Stored items:
..............................

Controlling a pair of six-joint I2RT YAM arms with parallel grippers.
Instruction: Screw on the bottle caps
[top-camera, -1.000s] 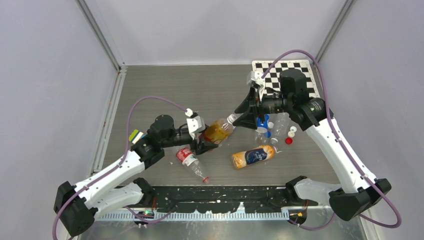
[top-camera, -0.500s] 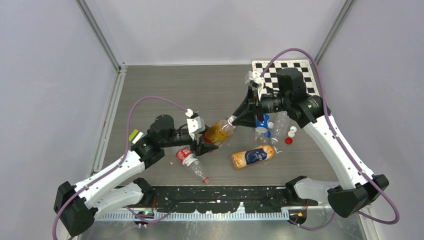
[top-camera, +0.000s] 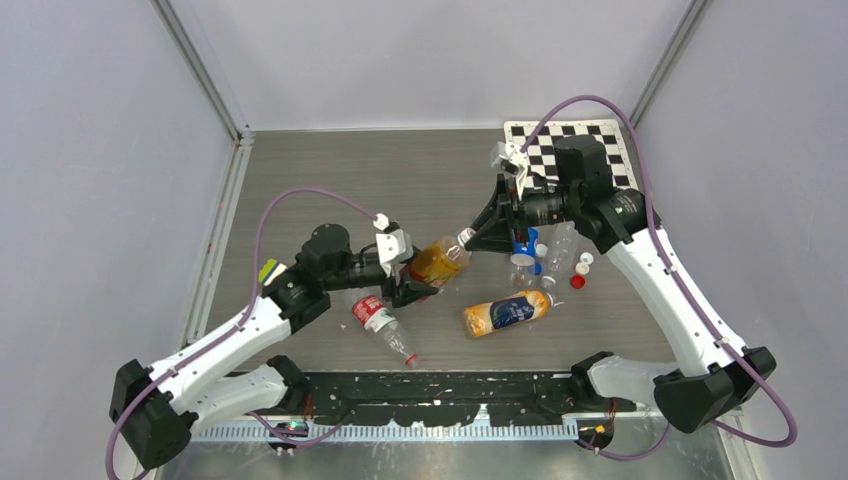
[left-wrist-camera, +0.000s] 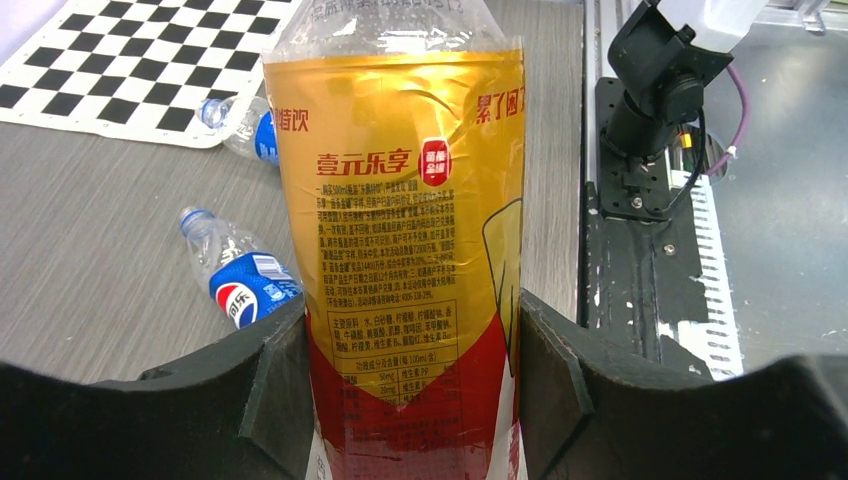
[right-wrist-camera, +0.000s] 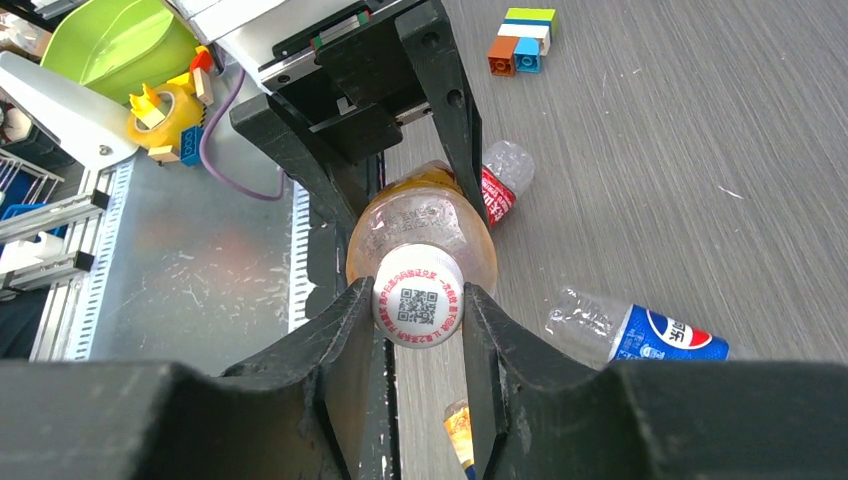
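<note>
While the left claw (left-wrist-camera: 415, 345) is clenched on the lower body of the gold-labelled bottle (left-wrist-camera: 400, 180), angling its neck towards the other arm, the twisting falls to the right claw (right-wrist-camera: 417, 318), whose fingers (right-wrist-camera: 345, 325) press on either side of the white cap (right-wrist-camera: 418, 300) sitting on that neck. To do this well, I judge the right wrist should turn about the bottle's own axis with a light inward push. The left grip should be firm enough that the thin plastic neither spins nor buckles. Whether the threads have caught is hard to tell from any view. Only the right wrist view shows the cap's printed code and the contact at its rim, and only the left wrist view shows the grip on the label. Farther off, the overhead view alone shows loose caps (top-camera: 581, 270) on the surface (top-camera: 330, 170), short of the checkerboard (top-camera: 590, 150).
</note>
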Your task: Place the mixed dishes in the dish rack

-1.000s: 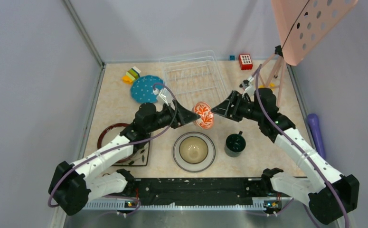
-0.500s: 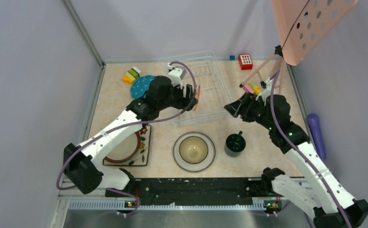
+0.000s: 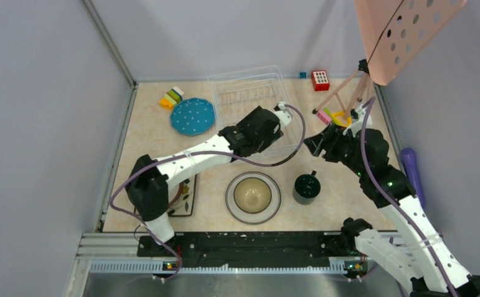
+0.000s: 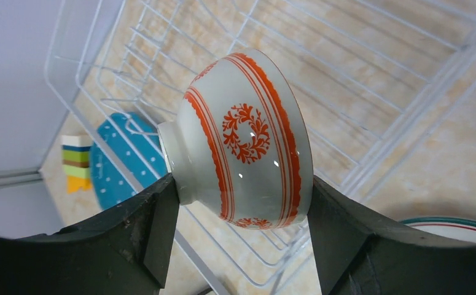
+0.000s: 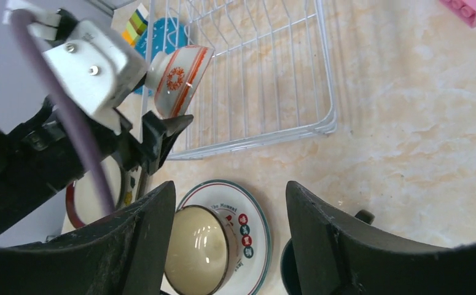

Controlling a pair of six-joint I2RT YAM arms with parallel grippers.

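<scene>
The orange-white bowl [image 4: 241,141] lies tipped on its side, foot toward nine o'clock, pinched between the two jaws of my left gripper [image 4: 240,184] above the dish rack [image 5: 253,141], close to its six o'clock rim. My right gripper [image 5: 229,184] is spread and empty, with the brown bowl [image 5: 198,246] on the grey-rimmed round plate [image 5: 250,233] at six o'clock below it. From above, my left wrist hides the held bowl, and I cannot tell whether it touches the wires.

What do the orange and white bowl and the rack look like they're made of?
The orange and white bowl looks like glazed ceramic: glossy, with small light glints. The rack is thin white wire, probably coated metal, with a smooth even finish.
</scene>
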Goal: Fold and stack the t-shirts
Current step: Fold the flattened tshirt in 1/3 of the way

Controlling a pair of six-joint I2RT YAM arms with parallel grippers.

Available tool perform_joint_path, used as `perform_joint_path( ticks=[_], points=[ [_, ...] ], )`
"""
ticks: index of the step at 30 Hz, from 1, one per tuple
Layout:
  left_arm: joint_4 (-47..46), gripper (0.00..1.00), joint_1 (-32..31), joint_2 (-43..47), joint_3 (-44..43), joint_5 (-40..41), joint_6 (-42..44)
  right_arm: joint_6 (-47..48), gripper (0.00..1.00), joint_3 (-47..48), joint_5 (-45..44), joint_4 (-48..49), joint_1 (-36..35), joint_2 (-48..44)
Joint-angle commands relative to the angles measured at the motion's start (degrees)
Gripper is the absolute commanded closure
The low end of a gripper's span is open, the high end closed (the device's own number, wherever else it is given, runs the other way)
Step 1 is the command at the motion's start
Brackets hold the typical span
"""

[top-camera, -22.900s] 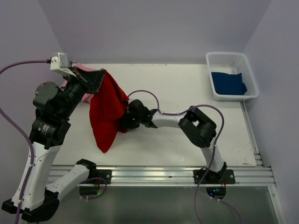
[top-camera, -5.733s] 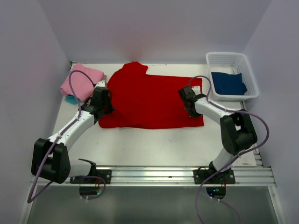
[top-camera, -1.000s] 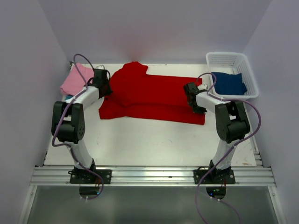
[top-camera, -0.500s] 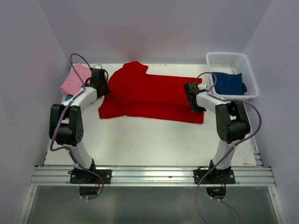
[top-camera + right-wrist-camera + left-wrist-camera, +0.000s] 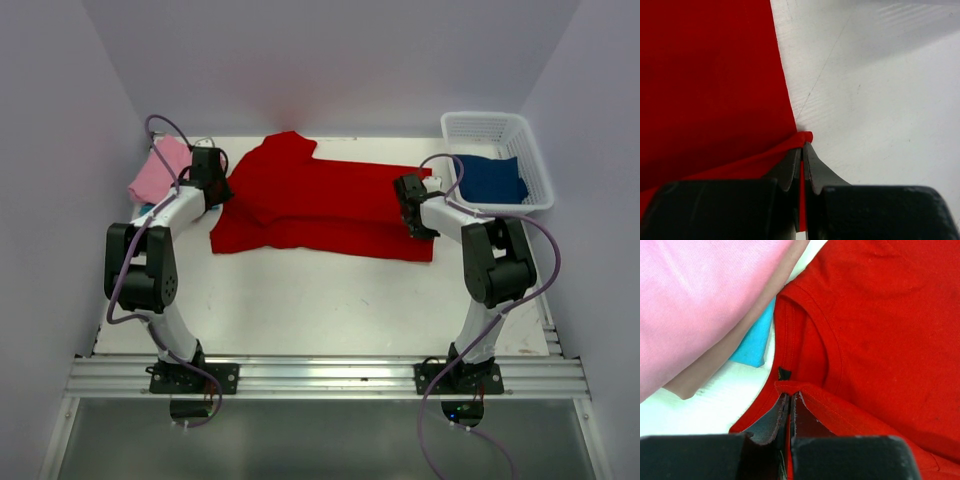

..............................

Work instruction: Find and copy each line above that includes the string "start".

Response box:
Joint-angle commands relative to the angles measured at the motion's start (degrees)
Step 1 is the command at the motion's start

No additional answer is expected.